L'Elysée version Macron limite pour l'instant au maximum les contacts avec les médias, veut choisir les journalistes qui suivent le président et a tenu jeudi la presse à l'écart des nouveaux ministres. Des pratiques qui inquiètent les médias. "Je pense que Macron a la trouille des gaffes", avance comme explication la Grande Gueule Etienne Liebig.

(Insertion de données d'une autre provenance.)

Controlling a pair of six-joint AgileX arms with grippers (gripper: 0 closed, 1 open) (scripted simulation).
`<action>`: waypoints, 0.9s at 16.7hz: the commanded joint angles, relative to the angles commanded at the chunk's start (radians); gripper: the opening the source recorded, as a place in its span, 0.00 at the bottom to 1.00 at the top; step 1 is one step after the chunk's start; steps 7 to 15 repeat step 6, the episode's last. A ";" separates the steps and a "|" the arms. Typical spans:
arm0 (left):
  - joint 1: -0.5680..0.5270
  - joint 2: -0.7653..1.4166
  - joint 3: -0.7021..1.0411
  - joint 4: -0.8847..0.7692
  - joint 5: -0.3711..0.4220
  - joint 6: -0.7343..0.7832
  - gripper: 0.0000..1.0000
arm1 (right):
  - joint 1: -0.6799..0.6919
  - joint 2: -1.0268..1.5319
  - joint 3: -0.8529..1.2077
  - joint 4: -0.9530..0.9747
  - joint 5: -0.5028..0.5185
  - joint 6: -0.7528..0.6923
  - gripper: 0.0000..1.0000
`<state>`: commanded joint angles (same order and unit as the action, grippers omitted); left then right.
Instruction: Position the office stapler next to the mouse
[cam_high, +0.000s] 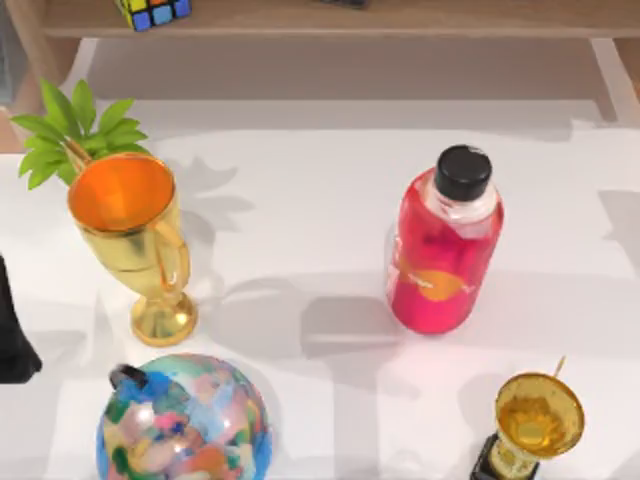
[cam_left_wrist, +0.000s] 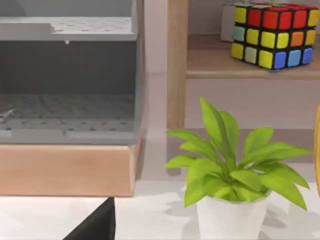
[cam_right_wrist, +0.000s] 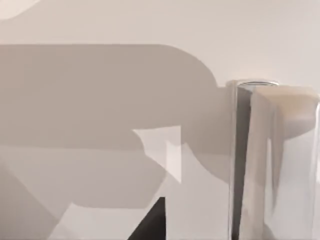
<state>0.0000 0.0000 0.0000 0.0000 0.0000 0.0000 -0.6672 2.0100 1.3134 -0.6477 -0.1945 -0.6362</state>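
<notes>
White table (cam_high: 330, 190). Red bottle (cam_high: 443, 250) with black cap right of centre, leaning. Gold goblet (cam_high: 135, 245) with orange inside at left, tilted; green plant (cam_high: 78, 132) just behind it. Multicoloured globe (cam_high: 185, 420) at bottom left. Small gold trophy (cam_high: 535, 420) on dark base at bottom right. Wooden shelf (cam_high: 330, 18) along top, colour cube (cam_high: 152, 11) on it. Dark arm part (cam_high: 12, 335) at left edge.

white table (cam_high: 320, 200), red bottle (cam_high: 443, 250), gold goblet (cam_high: 135, 240), globe (cam_high: 185, 420), potted plant (cam_high: 80, 130)

Left arm (cam_high: 14, 330) sits at table's left edge
</notes>
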 joint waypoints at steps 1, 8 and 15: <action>0.000 0.000 0.000 0.000 0.000 0.000 1.00 | 0.000 0.000 0.000 0.000 0.000 0.000 1.00; 0.000 0.000 0.000 0.000 0.000 0.000 1.00 | 0.000 0.000 0.000 0.000 0.000 0.000 1.00; 0.000 0.000 0.000 0.000 0.000 0.000 1.00 | 0.000 0.000 0.000 0.000 0.000 0.000 1.00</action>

Après un Hollande trop bavard, un Macron mutique. Depuis son élection, le nouveau chef de l'Etat applique son credo d'un président à "la parole rare", pour re-sacraliser une fonction qu'il jugeait galvaudée sous Nicolas Sarkozy et François Hollande, omniprésents dans les médias et friands de "off" avec les journalistes. Cette stratégie est loin de plaire aux médias. Ainsi, une quinzaine de sociétés de journalistes, des directeurs de rédaction et l'organisation Reporters sans frontières (RSF) ont écrit jeudi à Emmanuel Macron pour protester contre l'organisation de sa communication, notamment du choix des journalistes l'accompagnant dans son déplacement au Mali.

"Je pense qu'il a peur des gaffes, des couacs"

"Je pense que Macron a la trouille des gaffes, avance la Grande Gueule Etienne Liebig comme explication. Aujourd'hui, il faut donner l'impression d'un sérieux et d'une prise de responsabilité grave, et on voit bien que le président court un peu après cela. Je pense qu'il a peur des gaffes, des couacs. Je rappelle quand même que sous le gouvernement Hollande, il y avait des couacs toutes les semaines. Ce qui a été extrêmement négatif par rapport à son image".

"Tout le monde s'est jeté là-dessus en disant que ce n'étaient que des amateurs, qu'il n'avait pas d'autorité, qu'il ne tenait pas ses troupes, poursuit-il. C'est peut-être dans le caractère de Macron mais je pense aussi que c'est un plan com' de sa part de vouloir serrer les boulons de façon à ce qu'il soit irréprochable et que les gens qui travaillent avec lui le soient aussi. Il ne peut pas se permettre, dans la situation nationale et internationale actuelle, de passer pour un clown".